Eine GbR kündigte ihren langjährigen Mietern wegen Eigenbedarfs für die Tochter einer Gesellschafterin. Die Mieter widersprachen unter Berufung auf gesundheitliche Probleme und eine unzumutbare Härte.
Das Gericht entschied, dass die Kündigung unwirksam ist. Es stützte sich auf die Neuregelung des Bürgerlichen Gesetzbuches (BGB) durch das MoPeG, die seit 01.01.2024 in Kraft ist.
Die GbR ist nun eine rechtsfähige Gesellschaft (§ 705 Abs. 2 n.F. BGB). Durch die Reform ist die GbR in ihrer Struktur und Rechtsstellung stärker von ihren Gesellschaftern verselbstständigt und ähnelt mehr einer Kapitalgesellschaft. Damit entfällt die bisherige, vom Bundesgerichtshof (BGH) angewandte analoge Anwendung des Kündigungsrechts wegen Eigenbedarfs. Eine Gesellschaft kann keinen Wohnbedarf für sich oder ihre Gesellschafter beanspruchen.
Dieses Urteil kam zu demselben Ergebnis in einem Fall, in dem eine GbR wegen des Bedarfs der Schwiegermutter einer Gesellschafterin kündigte. Es bekräftigte, dass die bisherige BGH-Rechtsprechung zur Eigenbedarfskündigung durch eine GbR für ihre Gesellschafter seit Inkrafttreten des MoPeG nicht mehr anwendbar ist.
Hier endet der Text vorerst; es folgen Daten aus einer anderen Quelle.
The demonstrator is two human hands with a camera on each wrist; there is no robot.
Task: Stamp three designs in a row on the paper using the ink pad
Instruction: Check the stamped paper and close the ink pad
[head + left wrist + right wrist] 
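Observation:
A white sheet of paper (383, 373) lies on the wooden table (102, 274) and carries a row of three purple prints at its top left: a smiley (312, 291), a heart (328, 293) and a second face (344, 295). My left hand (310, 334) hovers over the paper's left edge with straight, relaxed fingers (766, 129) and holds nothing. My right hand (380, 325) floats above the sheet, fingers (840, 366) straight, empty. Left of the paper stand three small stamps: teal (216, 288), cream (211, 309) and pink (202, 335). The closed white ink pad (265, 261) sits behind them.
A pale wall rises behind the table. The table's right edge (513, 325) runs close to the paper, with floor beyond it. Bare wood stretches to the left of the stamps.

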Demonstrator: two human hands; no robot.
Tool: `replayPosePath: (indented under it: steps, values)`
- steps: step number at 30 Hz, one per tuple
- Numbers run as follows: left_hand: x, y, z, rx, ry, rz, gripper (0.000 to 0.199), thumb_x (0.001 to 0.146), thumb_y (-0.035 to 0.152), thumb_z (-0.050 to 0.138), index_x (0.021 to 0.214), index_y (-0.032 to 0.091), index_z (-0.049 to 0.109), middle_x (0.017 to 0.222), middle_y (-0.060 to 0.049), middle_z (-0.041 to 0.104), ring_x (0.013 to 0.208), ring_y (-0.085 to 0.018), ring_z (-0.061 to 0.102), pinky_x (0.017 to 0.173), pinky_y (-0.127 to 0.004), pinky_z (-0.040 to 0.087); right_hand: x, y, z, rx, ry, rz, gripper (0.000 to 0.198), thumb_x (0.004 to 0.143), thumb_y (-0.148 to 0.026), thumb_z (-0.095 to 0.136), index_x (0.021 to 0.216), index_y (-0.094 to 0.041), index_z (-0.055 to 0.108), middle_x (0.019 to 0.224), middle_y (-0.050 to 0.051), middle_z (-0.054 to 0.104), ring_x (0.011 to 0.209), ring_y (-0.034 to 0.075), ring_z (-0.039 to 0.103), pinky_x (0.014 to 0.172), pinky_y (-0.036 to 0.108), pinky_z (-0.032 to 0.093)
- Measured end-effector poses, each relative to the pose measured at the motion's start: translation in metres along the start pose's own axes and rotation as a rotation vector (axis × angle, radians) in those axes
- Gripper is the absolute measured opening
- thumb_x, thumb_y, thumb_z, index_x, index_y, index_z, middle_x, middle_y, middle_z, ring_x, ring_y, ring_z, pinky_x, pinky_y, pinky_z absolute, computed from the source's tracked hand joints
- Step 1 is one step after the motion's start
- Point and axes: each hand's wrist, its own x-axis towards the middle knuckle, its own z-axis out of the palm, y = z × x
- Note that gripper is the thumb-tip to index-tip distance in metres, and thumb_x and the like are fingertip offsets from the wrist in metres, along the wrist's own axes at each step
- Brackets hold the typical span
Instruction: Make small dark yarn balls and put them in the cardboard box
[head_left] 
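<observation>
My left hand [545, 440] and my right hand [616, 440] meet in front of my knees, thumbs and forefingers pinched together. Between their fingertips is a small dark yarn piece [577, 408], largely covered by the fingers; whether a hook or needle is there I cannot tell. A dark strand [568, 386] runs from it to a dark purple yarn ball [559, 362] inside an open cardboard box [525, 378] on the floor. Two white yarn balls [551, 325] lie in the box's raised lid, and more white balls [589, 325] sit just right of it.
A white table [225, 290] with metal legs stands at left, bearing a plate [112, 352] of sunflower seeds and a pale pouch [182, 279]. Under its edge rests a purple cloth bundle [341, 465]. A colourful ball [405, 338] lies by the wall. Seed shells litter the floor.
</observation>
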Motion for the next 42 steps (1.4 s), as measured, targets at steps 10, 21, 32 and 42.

Vor dem 01.01.2024 konnte eine GbR (analog zu einer Erbengemeinschaft oder Miteigentümergemeinschaft) noch für ihre Gesellschafter oder deren Angehörige kündigen. Der BGH schloss damals eine Gesetzeslücke, da die GbR als „teilrechtsfähig“ noch eng mit ihren Mitgliedern verbunden war.
Mit dem MoPeG wird die rechtsfähige GbR stärker als eigenständiges Rechtssubjekt betrachtet:
Sie kann selbst Rechte erwerben und Pflichten eingehen.
Ihr Gesellschaftsvermögen steht der GbR und nicht mehr den Gesellschaftern zur gesamten Hand zu.
Sie muss bei Eintragung im Grundbuch in das Gesellschaftsregister eingetragen werden, was sie weiter an andere, nicht eigenbedarfsfähige Personengesellschaften annähert.
Der Gesetzgeber hat keine Übergangsregelung geschaffen, um den Eigenbedarf für Gesellschafter beizubehalten. Da die Gesellschaft nunmehr klarer definiert rechtsfähig ist und das Gesellschaftsvermögen verselbstständigt wurde, sah das Gericht keine Lücke mehr, die durch eine analoge Anwendung des Eigenbedarfsrechts geschlossen werden müsste.
Wenn Ihre Wohnung von einer Gesellschaft (wie einer GbR) vermietet wird, kann diese Gesellschaft Ihnen seit 2024 nicht mehr wirksam wegen Eigenbedarfs kündigen, auch wenn ein Gesellschafter oder dessen Angehöriger die Wohnung dringend benötigt. Die Möglichkeit zur Eigenbedarfskündigung besteht nur noch für natürliche Personen (Einzelpersonen) und bestimmte, klar definierte juristische Personen, nicht aber für die nunmehr formalisierten und verselbstständigten rechtsfähigen Gesellschaften.